--- PROBLEM DETAILS ---
The reply should hold only the lines from the one with "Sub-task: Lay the" to the one with "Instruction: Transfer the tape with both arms", both ends kept, exactly as they appear below, without any pictures.

--- MATERIALS PROVIDED ---
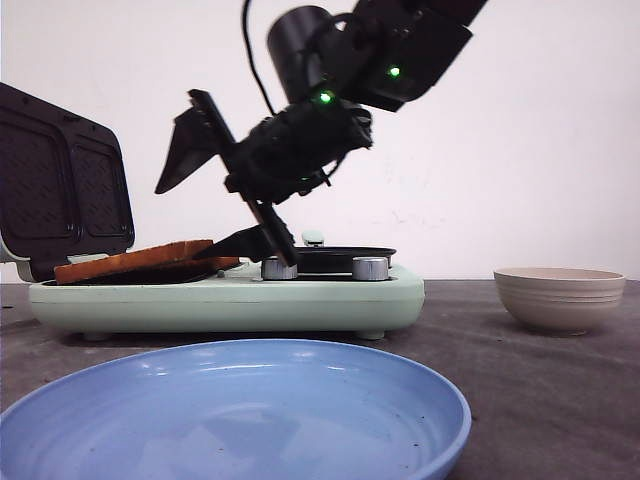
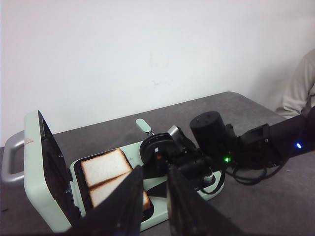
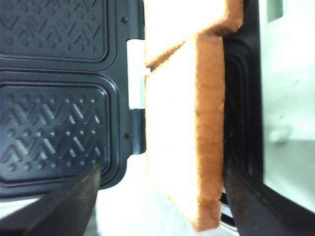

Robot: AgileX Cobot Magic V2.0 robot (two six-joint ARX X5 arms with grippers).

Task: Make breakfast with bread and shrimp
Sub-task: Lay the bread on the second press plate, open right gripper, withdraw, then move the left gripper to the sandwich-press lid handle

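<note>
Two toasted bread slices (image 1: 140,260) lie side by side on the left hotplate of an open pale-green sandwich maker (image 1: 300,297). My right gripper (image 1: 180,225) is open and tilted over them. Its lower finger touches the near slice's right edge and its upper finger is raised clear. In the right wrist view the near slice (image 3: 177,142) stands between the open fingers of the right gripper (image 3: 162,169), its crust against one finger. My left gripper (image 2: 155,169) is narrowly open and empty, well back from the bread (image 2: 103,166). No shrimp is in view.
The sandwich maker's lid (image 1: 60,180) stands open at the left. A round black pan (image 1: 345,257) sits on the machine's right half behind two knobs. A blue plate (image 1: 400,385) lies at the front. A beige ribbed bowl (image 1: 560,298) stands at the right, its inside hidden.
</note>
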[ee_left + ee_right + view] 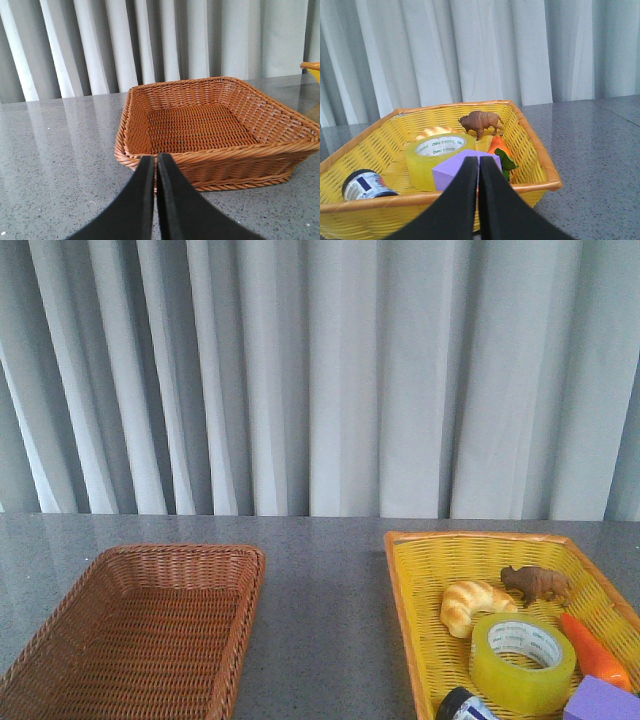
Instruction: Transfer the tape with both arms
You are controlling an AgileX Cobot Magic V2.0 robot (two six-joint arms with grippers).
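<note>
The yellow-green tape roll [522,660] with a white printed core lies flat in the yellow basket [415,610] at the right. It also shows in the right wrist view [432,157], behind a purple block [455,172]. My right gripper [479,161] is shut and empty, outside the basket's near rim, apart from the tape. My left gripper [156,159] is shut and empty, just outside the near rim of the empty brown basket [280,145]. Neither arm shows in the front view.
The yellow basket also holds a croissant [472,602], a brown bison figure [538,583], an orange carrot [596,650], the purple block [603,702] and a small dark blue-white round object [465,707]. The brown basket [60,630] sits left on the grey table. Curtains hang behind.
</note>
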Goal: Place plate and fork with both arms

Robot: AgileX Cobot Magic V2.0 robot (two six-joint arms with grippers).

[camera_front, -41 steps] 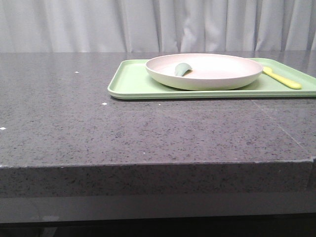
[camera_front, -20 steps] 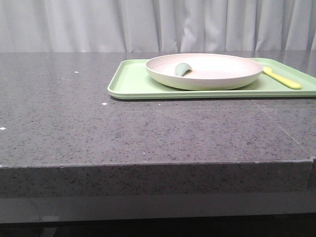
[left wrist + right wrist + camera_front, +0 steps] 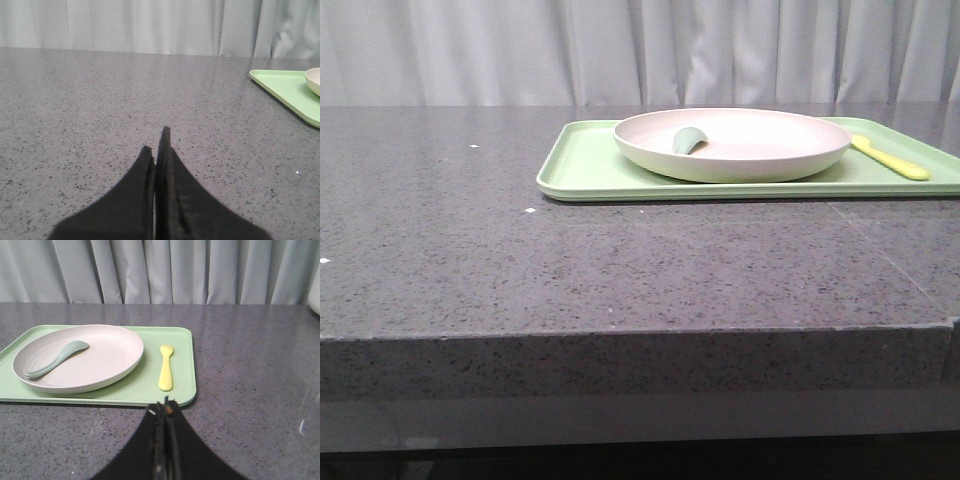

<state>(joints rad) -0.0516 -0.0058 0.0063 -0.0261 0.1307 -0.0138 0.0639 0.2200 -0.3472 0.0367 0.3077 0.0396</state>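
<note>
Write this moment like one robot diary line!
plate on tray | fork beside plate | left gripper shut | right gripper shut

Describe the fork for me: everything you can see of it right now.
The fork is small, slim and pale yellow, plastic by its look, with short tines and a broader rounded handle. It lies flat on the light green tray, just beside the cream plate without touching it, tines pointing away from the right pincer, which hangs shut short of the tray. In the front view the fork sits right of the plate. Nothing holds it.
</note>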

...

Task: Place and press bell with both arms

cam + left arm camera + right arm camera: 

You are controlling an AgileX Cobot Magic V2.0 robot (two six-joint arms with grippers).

--- RESULT OF THE TASK ---
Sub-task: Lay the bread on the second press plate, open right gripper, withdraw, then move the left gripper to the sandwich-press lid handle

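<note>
Two toasted bread slices (image 1: 140,260) lie side by side on the left hotplate of an open pale-green sandwich maker (image 1: 300,297). My right gripper (image 1: 180,225) is open and tilted over them. Its lower finger touches the near slice's right edge and its upper finger is raised clear. In the right wrist view the near slice (image 3: 177,142) stands between the open fingers of the right gripper (image 3: 162,169), its crust against one finger. My left gripper (image 2: 155,169) is narrowly open and empty, well back from the bread (image 2: 103,166). No shrimp is in view.
The sandwich maker's lid (image 1: 60,180) stands open at the left. A round black pan (image 1: 345,257) sits on the machine's right half behind two knobs. A blue plate (image 1: 400,385) lies at the front. A beige ribbed bowl (image 1: 560,298) stands at the right, its inside hidden.
</note>
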[ee_left + ee_right + view] 
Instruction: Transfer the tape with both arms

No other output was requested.